Zmieniłam wiarę, nie mając żadnych ludzi wokół, sama z siebie, nikt mnie nie namawiał. Nie miałam pojęcia, że istnieją inne Polki i Polacy, którzy zrobili podobnie. Kiedy potem spotkałam takie osoby na Gronie, to był szok. Rodzice nie mogą zrozumieć, że wybrałam religię, która kojarzy im się z ograniczaniem, uprzedmiotawianiem kobiet i masą wyrzeczeń. Oglądanie córki w hidżabie i abai jest dla nich sporym wyzwaniem.
Joasia, 33 lata, na islam konwertowała 18 lat temu
Do przeczytania książki Wybrałam Allaha zaprasza Wydawnictwo Agora. Dziś na naszych łamach publikujemy premierowy fragment publikacji Wybrałam Allaha:
MUZUŁMANKA W KLASZTORZE
Matka Kasi długo nie mogła zaakceptować nowego wyznania córki. Kiedyś specjalnie podała jej wieprzowinę, mówiąc, że to wołowina.
– Mama wstydziła się przed ludźmi z Tarnobrzega, że jestem muzułmanką. Wiadomo, w niewielkim mieście każdy z każdym się zna.
– Jak dowiedziały się siostry zakonne?
– Zauważyły, że nie jem wieprzowiny, potem ktoś mnie zobaczył w chustce.
Większość sióstr zakonnych nie była zachwycona konwersją.
– Niektóre się wstydziły. Inne uważały, że skoro na misjach w Indiach mają muzułmańskich uczniów, to w Polsce też można takich mieć.
W tym samym klasztorze mieszkali także księża. Jeden z nich postawił sobie za punkt honoru, by przywrócić Kasię na łono Kościoła. Przychodził do niej do pokoju i czytał jej różne teksty naukowe, na przykład o Trójcy Świętej. Nic nie wskórał.
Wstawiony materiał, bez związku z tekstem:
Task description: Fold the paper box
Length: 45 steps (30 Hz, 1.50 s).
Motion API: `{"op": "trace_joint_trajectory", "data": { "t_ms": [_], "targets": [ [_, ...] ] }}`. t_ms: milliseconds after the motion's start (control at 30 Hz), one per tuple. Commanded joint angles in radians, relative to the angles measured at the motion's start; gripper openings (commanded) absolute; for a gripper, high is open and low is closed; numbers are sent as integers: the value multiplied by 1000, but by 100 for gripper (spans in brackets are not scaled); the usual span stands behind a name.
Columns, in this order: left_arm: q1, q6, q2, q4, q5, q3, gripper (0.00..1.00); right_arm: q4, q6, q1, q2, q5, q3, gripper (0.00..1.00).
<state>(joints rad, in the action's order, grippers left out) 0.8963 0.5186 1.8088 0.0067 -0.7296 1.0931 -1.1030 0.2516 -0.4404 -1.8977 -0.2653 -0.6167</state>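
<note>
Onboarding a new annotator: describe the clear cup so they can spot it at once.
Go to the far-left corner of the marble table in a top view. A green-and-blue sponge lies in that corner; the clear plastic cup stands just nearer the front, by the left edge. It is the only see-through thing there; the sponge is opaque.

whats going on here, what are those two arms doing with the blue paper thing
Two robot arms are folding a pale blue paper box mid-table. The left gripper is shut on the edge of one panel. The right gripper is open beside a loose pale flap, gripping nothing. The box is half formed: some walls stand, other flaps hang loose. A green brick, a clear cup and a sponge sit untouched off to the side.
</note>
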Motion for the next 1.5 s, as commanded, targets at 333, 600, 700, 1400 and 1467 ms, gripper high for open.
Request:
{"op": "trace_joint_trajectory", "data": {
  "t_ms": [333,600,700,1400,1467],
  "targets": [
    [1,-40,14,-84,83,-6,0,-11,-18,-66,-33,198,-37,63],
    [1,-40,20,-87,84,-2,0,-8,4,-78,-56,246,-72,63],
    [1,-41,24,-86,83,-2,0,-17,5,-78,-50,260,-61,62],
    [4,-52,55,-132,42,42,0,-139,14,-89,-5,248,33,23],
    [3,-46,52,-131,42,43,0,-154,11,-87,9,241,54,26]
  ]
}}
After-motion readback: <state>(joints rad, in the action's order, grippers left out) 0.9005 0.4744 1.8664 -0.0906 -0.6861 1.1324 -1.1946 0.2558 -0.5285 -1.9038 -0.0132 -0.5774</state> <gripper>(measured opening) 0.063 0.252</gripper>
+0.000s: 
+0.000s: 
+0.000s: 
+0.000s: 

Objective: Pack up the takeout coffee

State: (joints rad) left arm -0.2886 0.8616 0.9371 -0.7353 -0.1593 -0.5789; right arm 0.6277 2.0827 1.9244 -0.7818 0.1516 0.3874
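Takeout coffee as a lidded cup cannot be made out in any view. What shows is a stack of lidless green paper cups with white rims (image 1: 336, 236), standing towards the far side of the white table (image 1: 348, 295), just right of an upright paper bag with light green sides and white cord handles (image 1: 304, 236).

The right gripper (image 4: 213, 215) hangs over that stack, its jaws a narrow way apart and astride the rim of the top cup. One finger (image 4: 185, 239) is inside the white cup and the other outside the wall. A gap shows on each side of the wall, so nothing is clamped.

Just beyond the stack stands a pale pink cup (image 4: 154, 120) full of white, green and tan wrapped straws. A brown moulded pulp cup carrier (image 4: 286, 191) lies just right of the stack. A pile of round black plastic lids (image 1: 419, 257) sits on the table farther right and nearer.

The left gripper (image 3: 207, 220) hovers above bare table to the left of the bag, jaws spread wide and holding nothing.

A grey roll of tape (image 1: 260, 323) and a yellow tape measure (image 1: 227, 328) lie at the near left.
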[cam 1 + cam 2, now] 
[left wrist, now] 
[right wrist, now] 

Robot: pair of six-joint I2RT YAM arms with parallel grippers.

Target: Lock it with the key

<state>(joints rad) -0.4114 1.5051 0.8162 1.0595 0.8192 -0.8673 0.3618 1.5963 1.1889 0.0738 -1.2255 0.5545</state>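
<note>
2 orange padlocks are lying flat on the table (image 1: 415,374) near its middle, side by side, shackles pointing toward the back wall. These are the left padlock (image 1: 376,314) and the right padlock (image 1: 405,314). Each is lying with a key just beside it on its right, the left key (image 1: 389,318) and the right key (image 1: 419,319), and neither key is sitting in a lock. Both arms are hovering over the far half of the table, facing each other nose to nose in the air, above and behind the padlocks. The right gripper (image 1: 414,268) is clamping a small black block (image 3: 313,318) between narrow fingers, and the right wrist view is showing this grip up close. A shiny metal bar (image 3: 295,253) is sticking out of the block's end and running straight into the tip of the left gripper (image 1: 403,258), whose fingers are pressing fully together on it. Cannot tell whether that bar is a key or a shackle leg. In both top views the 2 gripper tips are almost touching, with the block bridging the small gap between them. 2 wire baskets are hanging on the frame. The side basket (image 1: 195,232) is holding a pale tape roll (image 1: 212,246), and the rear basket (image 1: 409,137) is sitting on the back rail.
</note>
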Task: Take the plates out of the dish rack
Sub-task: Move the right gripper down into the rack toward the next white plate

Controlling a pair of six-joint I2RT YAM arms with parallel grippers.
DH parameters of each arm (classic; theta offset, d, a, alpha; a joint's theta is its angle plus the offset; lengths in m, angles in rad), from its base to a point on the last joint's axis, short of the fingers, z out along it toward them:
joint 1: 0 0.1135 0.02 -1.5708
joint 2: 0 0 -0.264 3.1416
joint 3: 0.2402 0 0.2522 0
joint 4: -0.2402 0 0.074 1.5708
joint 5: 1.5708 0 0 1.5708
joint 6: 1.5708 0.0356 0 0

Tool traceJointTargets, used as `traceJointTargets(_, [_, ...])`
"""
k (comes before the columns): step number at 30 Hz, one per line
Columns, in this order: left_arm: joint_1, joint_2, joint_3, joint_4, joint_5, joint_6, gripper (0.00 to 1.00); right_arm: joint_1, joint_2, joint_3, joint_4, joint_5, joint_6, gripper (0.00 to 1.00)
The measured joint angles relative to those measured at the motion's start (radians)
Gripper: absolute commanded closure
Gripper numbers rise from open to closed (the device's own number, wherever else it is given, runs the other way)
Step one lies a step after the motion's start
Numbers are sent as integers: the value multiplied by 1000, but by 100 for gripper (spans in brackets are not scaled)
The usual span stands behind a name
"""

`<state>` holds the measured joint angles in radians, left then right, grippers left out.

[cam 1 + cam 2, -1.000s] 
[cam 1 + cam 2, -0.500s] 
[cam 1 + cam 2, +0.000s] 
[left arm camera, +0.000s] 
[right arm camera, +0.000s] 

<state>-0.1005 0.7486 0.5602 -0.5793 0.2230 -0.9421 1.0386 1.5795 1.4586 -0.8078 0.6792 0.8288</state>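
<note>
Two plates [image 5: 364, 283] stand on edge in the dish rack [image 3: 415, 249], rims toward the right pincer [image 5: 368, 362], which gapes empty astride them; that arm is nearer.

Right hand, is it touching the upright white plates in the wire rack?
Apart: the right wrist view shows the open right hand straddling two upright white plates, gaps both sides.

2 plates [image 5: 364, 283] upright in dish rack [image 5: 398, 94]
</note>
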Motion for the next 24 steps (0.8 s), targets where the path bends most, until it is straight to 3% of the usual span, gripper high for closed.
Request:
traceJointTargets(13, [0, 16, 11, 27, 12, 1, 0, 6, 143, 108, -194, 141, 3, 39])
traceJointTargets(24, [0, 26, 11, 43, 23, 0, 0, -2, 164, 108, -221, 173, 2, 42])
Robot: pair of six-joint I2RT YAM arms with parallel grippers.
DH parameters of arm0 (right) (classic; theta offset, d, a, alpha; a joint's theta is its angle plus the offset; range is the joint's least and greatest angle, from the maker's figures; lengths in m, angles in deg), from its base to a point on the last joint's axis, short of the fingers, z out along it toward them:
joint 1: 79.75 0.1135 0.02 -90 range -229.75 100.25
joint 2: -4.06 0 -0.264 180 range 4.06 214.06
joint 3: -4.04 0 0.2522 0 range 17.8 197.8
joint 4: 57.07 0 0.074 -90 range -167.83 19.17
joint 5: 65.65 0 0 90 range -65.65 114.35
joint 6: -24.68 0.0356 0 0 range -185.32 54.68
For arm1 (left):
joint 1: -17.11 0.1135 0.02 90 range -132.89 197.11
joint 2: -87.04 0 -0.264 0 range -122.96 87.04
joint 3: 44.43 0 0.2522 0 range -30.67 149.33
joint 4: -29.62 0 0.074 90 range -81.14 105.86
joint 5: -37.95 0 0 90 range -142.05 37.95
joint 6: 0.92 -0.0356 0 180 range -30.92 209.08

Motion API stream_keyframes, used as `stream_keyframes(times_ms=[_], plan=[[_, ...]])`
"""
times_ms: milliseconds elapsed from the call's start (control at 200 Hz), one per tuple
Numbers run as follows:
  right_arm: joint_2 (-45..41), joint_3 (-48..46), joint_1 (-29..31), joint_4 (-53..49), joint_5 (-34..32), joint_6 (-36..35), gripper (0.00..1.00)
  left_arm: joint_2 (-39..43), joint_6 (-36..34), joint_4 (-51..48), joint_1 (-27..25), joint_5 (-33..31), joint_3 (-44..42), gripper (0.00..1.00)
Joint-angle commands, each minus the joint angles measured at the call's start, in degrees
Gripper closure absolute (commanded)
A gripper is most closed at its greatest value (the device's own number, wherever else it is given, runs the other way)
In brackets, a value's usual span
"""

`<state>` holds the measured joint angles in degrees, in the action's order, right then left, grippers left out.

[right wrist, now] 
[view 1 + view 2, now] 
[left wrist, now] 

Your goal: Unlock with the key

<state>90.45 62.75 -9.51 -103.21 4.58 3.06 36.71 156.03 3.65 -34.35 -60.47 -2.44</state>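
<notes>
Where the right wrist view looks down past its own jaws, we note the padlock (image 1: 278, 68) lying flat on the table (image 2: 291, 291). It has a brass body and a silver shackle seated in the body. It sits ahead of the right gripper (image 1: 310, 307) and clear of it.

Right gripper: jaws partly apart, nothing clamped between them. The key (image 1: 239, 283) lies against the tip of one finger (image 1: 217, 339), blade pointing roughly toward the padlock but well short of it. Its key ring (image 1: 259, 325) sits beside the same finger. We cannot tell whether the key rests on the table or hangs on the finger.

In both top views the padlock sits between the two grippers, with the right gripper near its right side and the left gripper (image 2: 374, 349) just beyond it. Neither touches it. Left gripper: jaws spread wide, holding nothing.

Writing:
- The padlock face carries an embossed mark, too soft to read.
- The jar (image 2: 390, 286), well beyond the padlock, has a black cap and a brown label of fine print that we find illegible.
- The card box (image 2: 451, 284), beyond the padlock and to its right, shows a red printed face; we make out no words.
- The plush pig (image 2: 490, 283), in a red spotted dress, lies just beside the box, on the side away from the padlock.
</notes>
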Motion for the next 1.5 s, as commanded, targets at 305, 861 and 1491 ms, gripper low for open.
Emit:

– Pamiętam, jak kiedyś jeden ksiądz powiedział mi, że jeśli chciałam być sławna, to mi się udało, i że powinnam się przenieść do imama. Skoro jestem muzułmanką, to niech on mnie utrzymuje. I że jak pojadę do jakiegoś arabskiego kraju, to dopiero zobaczę, jaki jest islam.
Ludzi ciekawiło, dlaczego osoba wyznająca inną wiarę mieszka w katolickim klasztorze. Siostry nie lubiły tych dociekań, zawstydzało je to.
Kasia czuła, że nie ma wokół siebie nikogo, komu by na niej zależało.
Z klasztoru wyprowadziła się po studiach, gdy wyszła za mąż i opuściła Polskę.
– Myślę, że siostry poczuły ulgę, kiedy się wyniosłam. Już nie było tej muzułmanki, o którą wszyscy pytali.
– Czy ktokolwiek w klasztorze okazał ci wsparcie?
– Jedna z zakonnic, obecnie jest siostrą przełożoną. Początkowo była krytyczna, ale później sama zachorowała i zaczęłyśmy się lepiej rozumieć. Wiedziała, że jestem nieszczęśliwa. Nie, żeby była zachwycona moim nawróceniem na islam, ale zaakceptowała to i nigdy nie usłyszałam od niej złego słowa. Gdy leciałam do przyszłego męża do Turcji, poszła ze mną na zakupy. Nawet bieliznę razem kupowałyśmy!
ADORATORZY ONLINE
Kasia korzysta z internetu dzięki specjalnym programom, które czytają dla niej na głos. Tego typu aplikacje dla osób niewidomych są dostępne w płatnych i niepłatnych wersjach. Kasia ma zainstalowany program na komputerze i telefonie. Dzięki temu jest w pełni samodzielna i nie tylko prowadzi
media społecznościowe, ale również kanał na YouTubie, gdzie opowiada o swoim życiu i rodzinie.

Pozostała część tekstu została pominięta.